= HOW TO COMPLETE THIS TASK =
Print the listing below exactly. Leave nothing out.

= AVAILABLE DATA =
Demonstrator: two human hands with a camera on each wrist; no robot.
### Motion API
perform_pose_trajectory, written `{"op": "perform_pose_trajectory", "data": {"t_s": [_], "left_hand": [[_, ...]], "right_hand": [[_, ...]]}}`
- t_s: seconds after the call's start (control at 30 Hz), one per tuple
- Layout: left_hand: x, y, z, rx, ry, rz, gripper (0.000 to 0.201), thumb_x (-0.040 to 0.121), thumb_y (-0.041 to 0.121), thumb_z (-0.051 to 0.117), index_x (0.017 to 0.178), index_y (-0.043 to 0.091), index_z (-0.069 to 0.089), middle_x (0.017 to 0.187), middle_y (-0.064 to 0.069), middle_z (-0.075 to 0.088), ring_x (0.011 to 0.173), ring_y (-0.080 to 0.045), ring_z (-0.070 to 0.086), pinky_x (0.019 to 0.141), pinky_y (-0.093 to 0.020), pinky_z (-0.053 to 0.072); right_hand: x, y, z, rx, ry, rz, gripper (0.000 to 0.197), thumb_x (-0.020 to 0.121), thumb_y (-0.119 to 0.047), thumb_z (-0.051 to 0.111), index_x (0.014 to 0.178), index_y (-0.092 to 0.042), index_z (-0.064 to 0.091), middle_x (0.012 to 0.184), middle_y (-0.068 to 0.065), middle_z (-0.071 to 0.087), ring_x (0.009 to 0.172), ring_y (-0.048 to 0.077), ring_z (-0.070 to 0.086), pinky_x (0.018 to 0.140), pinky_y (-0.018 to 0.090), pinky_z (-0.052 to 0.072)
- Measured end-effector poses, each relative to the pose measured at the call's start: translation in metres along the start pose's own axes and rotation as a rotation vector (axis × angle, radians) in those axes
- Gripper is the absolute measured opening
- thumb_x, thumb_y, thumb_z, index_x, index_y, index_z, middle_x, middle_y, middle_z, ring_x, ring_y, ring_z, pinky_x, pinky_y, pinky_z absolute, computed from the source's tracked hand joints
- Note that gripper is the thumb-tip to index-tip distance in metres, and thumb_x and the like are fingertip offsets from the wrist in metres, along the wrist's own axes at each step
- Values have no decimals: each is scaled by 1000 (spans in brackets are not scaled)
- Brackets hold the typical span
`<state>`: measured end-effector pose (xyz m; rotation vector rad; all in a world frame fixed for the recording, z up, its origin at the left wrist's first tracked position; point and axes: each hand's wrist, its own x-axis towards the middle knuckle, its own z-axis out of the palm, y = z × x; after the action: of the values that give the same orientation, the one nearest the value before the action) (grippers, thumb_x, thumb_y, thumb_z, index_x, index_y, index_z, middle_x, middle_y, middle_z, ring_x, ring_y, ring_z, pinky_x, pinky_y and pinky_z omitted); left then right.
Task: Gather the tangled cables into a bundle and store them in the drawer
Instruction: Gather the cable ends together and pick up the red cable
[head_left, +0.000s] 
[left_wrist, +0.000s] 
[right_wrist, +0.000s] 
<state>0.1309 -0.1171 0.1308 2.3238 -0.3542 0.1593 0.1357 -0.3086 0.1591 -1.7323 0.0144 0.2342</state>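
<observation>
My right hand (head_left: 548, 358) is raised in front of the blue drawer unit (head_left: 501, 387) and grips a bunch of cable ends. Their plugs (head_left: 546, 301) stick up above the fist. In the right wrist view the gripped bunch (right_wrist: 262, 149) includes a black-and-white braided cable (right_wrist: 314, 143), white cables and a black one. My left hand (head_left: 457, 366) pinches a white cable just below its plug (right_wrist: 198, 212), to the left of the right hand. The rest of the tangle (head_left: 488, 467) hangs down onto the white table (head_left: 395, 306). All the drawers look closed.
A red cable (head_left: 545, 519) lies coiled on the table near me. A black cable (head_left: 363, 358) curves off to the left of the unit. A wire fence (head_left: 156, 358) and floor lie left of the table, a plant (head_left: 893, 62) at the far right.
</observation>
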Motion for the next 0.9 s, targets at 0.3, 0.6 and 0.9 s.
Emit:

= YOUR SOLUTION =
Demonstrator: two human hands with a camera on each wrist; no robot.
### Motion API
perform_pose_trajectory, written `{"op": "perform_pose_trajectory", "data": {"t_s": [_], "left_hand": [[_, ...]], "right_hand": [[_, ...]]}}`
- t_s: seconds after the call's start (control at 30 Hz), one per tuple
- Layout: left_hand: x, y, z, rx, ry, rz, gripper (0.000 to 0.201), thumb_x (-0.040 to 0.121), thumb_y (-0.041 to 0.121), thumb_z (-0.051 to 0.117), index_x (0.017 to 0.178), index_y (-0.043 to 0.091), index_z (-0.069 to 0.089), middle_x (0.017 to 0.187), middle_y (-0.064 to 0.069), middle_z (-0.075 to 0.088), ring_x (0.011 to 0.173), ring_y (-0.080 to 0.045), ring_z (-0.070 to 0.086), pinky_x (0.019 to 0.141), pinky_y (-0.093 to 0.020), pinky_z (-0.053 to 0.072); right_hand: x, y, z, rx, ry, rz, gripper (0.000 to 0.197), thumb_x (-0.020 to 0.121), thumb_y (-0.119 to 0.047), thumb_z (-0.051 to 0.111), index_x (0.014 to 0.178), index_y (-0.092 to 0.042), index_z (-0.064 to 0.091), middle_x (0.012 to 0.184), middle_y (-0.068 to 0.065), middle_z (-0.071 to 0.087), ring_x (0.009 to 0.172), ring_y (-0.048 to 0.077), ring_z (-0.070 to 0.086), pinky_x (0.018 to 0.140), pinky_y (-0.018 to 0.090), pinky_z (-0.052 to 0.072)
- Measured end-effector poses, each relative to the pose measured at the call's start: translation in metres along the start pose's own axes and rotation as a rotation vector (axis × angle, radians) in those axes
- Gripper is the absolute measured opening
- thumb_x, thumb_y, thumb_z, index_x, index_y, index_z, middle_x, middle_y, middle_z, ring_x, ring_y, ring_z, pinky_x, pinky_y, pinky_z absolute, computed from the source's tracked hand joints
- Note that gripper is the thumb-tip to index-tip distance in metres, and thumb_x and the like are fingertip offsets from the wrist in metres, along the wrist's own axes at each step
- Values have no decimals: each is scaled by 1000 (spans in brackets are not scaled)
- Brackets hold the typical span
`<state>`: measured end-effector pose (xyz m; rotation vector rad; all in a world frame fixed for the recording, z up, its origin at the left wrist's first tracked position; point and axes: each hand's wrist, its own x-axis towards the middle knuckle, its own z-axis out of the palm, y = z × x; after the action: of the values that give the same orientation, the one nearest the value before the action) (grippers, thumb_x, thumb_y, thumb_z, index_x, index_y, index_z, middle_x, middle_y, middle_z, ring_x, ring_y, ring_z, pinky_x, pinky_y and pinky_z omitted); left then right.
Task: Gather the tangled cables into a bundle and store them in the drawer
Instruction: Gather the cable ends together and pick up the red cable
[head_left, +0.000s] 
[left_wrist, +0.000s] 
[right_wrist, +0.000s] 
<state>0.1309 -0.1171 0.1308 2.3238 -0.3542 0.1593 0.1357 -0.3086 0.1591 -1.7323 0.0144 0.2342</state>
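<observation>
My right hand (head_left: 548, 358) is raised in front of the blue drawer unit (head_left: 501, 387) and grips a bunch of cable ends. Their plugs (head_left: 546, 301) stick up above the fist. In the right wrist view the gripped bunch (right_wrist: 262, 149) includes a black-and-white braided cable (right_wrist: 314, 143), white cables and a black one. My left hand (head_left: 457, 366) pinches a white cable just below its plug (right_wrist: 198, 212), to the left of the right hand. The rest of the tangle (head_left: 488, 467) hangs down onto the white table (head_left: 395, 306). All the drawers look closed.
A red cable (head_left: 545, 519) lies coiled on the table near me. A black cable (head_left: 363, 358) curves off to the left of the unit. A wire fence (head_left: 156, 358) and floor lie left of the table, a plant (head_left: 893, 62) at the far right.
</observation>
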Motion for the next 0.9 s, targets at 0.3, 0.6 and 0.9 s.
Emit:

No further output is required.